私は今回の展覧会に、共同キュレーターの一人として、そして参加アーティストの一人として携わった。モチベーションとしては、広く認識されているコンピュータアートの歴史には欠けているものがあるという確信と、それを掘り起こしたい想いがあった。しかしその想いは、実際に作品を探し始めると、既存の分野や概念に括られないとはどういうことか、という問いに苛まれ、打ちひしがれた。この探求は最初から矛盾を孕んでおり、名前のついていないものは最初から探せないのであった。つまりこれは、概念や名前を創り出していくという、そういう作業なのだと気づき始めた。共同キュレーターである庄野さんの大いなる助けを受けながら、当初の思惑通りにはならなかったことも含め、自身の直感と納得が影響した結果として、今回、多くの新作を含むピースが集まった。

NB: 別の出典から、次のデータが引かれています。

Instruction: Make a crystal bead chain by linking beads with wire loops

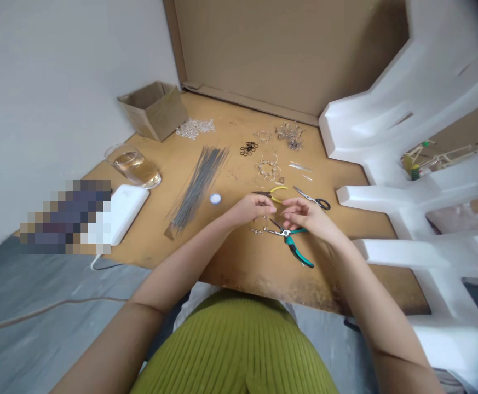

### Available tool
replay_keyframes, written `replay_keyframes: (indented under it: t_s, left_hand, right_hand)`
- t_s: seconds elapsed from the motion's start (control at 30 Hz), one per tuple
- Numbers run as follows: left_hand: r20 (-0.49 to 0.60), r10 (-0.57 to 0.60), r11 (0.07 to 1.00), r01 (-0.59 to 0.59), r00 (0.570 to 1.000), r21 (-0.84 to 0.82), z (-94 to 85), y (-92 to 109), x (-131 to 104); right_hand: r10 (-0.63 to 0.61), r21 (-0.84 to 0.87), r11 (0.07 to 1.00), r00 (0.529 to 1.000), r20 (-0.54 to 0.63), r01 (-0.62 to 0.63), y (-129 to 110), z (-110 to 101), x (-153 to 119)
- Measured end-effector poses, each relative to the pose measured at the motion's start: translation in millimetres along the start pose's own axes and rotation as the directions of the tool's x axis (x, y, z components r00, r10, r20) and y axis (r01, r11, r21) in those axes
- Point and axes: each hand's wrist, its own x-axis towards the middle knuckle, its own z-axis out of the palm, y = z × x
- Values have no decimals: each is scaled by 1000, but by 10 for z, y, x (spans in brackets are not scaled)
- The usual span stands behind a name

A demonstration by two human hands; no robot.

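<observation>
My left hand [255, 209] is held in a pinch over the table, and whatever is between its fingertips is too small to make out. Facing it a short gap away, my right hand [306, 214] has its fingers curled in, with any small thing in them hidden. Just below the hands lie teal-and-black pliers [298, 251], jaws pointing left. Small metal pieces [257, 232] rest by the jaw tips. Yellow-handled pliers [278, 189] lie behind my hands, partly covered by them. Black-handled scissors [313, 199] are just beyond my right hand.
A bundle of thin grey wires [200, 189] lies left of centre beside a small round white disc [215, 198]. Farther back are clear beads [195, 128], black rings [248, 148] and wire pieces [290, 135]. A cardboard box [154, 112], glass [136, 167] and white power bank [130, 210] stand left.
</observation>
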Motion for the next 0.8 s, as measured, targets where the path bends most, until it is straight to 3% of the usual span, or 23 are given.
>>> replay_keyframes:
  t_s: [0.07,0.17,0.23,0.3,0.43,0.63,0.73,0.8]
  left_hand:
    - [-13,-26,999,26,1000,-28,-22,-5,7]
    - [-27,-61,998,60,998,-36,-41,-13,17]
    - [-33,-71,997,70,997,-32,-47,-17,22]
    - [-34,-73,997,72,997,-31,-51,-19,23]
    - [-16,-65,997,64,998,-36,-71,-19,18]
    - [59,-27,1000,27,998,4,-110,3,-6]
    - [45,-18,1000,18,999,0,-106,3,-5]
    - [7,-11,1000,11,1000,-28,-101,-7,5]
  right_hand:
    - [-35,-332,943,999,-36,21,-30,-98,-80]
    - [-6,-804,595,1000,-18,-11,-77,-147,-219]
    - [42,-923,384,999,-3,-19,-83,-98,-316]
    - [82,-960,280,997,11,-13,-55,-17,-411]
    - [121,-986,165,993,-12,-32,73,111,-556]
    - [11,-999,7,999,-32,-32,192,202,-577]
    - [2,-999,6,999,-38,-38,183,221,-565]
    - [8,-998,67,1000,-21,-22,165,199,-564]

正直なところ、これらの作品を一望した最初の印象としては、かなり異なる志向の作品群だと感じた。しかし、今回のこの記事の執筆も含めて、作品について深く知れば知るほど、これまで見えていなかった共通の層が新たに現れてくる感覚を覚えた。その感覚を共有すること、それがこの記事の目指すところである。

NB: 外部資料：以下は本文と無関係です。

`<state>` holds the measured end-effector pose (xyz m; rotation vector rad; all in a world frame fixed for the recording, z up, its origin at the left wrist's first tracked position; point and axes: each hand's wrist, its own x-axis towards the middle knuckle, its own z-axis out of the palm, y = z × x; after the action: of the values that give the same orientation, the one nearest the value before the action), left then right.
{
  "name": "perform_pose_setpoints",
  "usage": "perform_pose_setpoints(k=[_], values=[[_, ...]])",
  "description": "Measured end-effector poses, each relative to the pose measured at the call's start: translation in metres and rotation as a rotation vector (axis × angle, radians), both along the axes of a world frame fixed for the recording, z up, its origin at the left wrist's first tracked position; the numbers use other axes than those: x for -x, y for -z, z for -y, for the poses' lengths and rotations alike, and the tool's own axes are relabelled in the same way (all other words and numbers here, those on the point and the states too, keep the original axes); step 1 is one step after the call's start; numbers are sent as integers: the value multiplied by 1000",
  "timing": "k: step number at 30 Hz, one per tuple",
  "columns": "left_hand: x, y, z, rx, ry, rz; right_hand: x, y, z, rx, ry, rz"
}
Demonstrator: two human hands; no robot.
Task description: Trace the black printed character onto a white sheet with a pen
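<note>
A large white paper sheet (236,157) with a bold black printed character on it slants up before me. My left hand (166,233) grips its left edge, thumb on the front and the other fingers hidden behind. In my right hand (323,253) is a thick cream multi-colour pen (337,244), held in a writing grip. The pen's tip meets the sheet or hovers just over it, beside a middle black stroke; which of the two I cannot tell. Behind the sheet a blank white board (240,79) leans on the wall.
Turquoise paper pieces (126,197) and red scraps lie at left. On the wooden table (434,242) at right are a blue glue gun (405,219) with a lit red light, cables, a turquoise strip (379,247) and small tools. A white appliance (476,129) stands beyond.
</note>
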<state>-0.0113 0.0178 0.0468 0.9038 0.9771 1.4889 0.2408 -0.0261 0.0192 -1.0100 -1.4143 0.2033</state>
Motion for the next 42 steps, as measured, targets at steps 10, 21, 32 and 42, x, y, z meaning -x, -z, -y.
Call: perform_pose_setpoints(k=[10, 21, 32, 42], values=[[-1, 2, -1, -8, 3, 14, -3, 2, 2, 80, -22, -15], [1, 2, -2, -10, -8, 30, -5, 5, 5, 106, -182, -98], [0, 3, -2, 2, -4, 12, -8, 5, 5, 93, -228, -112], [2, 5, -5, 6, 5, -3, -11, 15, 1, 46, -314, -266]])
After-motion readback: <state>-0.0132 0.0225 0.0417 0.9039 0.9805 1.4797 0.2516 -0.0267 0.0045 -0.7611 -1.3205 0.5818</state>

《Hai-Tech》by Wen New Atelier (Kalen Iwamoto & Julien Silvano)
Wen New Atelier は、アート・言語・テクノロジーの境界を探求する、フランス人の Julien Silvano と日系カナダ人の Kalen Iwamoto によるアーティストカップルである。
《Hai-Tech》は、日本の俳句や古典詩歌によく使われる漢字と、テクノロジーの領域でよく使われる漢字の、無作為な組み合わせを生成し続ける装置だ。漢字は、時折ノイズのような記号文字を挟みながら、スロットマシンのように変化し続け、そして止まる。生成された2文字の漢字の組み合わせは、私たちにその熟語らしきものの意味を考えさせる。そして10秒が経つと、次の組み合わせが生成され始める。漢字の下には、翻訳された英単語が表示されている。コードは Python 言語で書かれており、彼らはこの作品を計算詩と呼んでいる。このような無作為な組み合わせによって熟語や文章を生成するアイデアは古くからあったが、Wen New Atelier の作品の特徴は、そのプロセス自体を現代的な時間感覚で示しているところにある。組み合わせのアルゴリズムは実にシンプルだ。それは、この作品で重視されていることがアルゴリズムそのものというより、アルゴリズムが実行されるプロセスと、それによって起こる観者の中の思考にあるからだ。またこの作品は、日本・カナダ・フランスという複数の異なる言語・文化圏で生きてきた Kalen Iwamoto のアイデンティティを探るものでもある。漢字の選択、漢字と英語の翻訳に時折感じる違和感は、普段私たちが使っている日本語においての当たり前の感覚が何かということに意識を向けさせる。それはあまりにも環境依存的であり、言語の感覚は、このようなシンプルなアルゴリズムによって簡単に揺らいでしまう、脆く儚いものである。

《Hai-Tech》by Wen New Atelier (Kalen Iwamoto & Julien Silvano)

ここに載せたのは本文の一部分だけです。